An exact copy of all the data below is needed, without its pictures.
=-=-=
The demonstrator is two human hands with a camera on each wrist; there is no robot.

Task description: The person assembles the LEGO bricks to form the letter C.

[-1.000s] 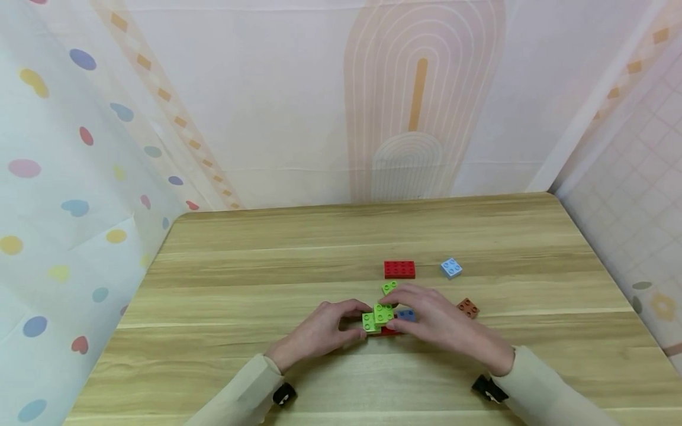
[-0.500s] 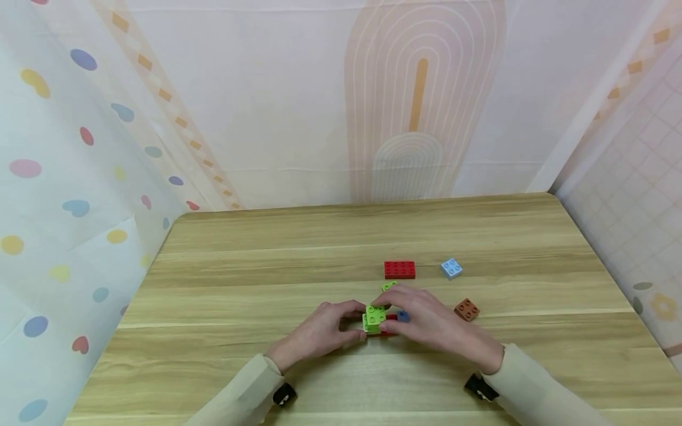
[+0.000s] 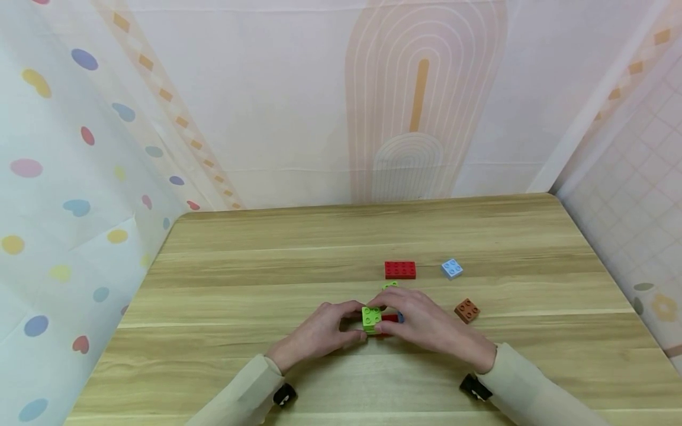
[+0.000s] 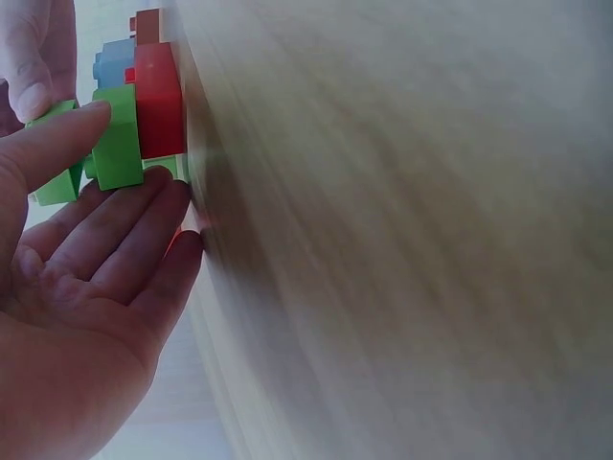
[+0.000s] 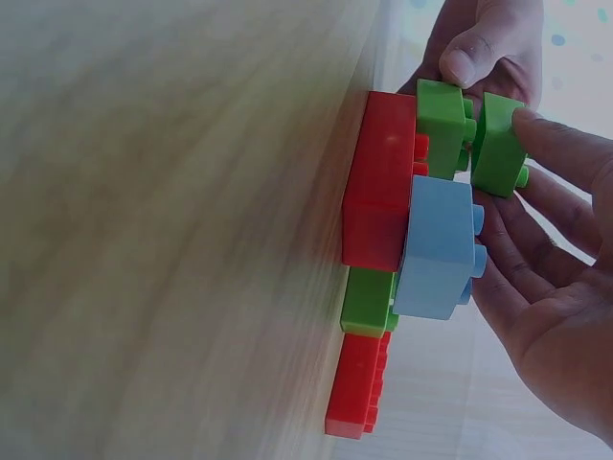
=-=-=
WRITTEN SOLUTION
The demonstrator is two human hands with a camera on each wrist; there is no robot.

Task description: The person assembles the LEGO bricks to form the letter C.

[-1.000s] 
[-0.500s] 
[+0.000s] 
[+0.000s] 
[+0.000s] 

This response is now finished.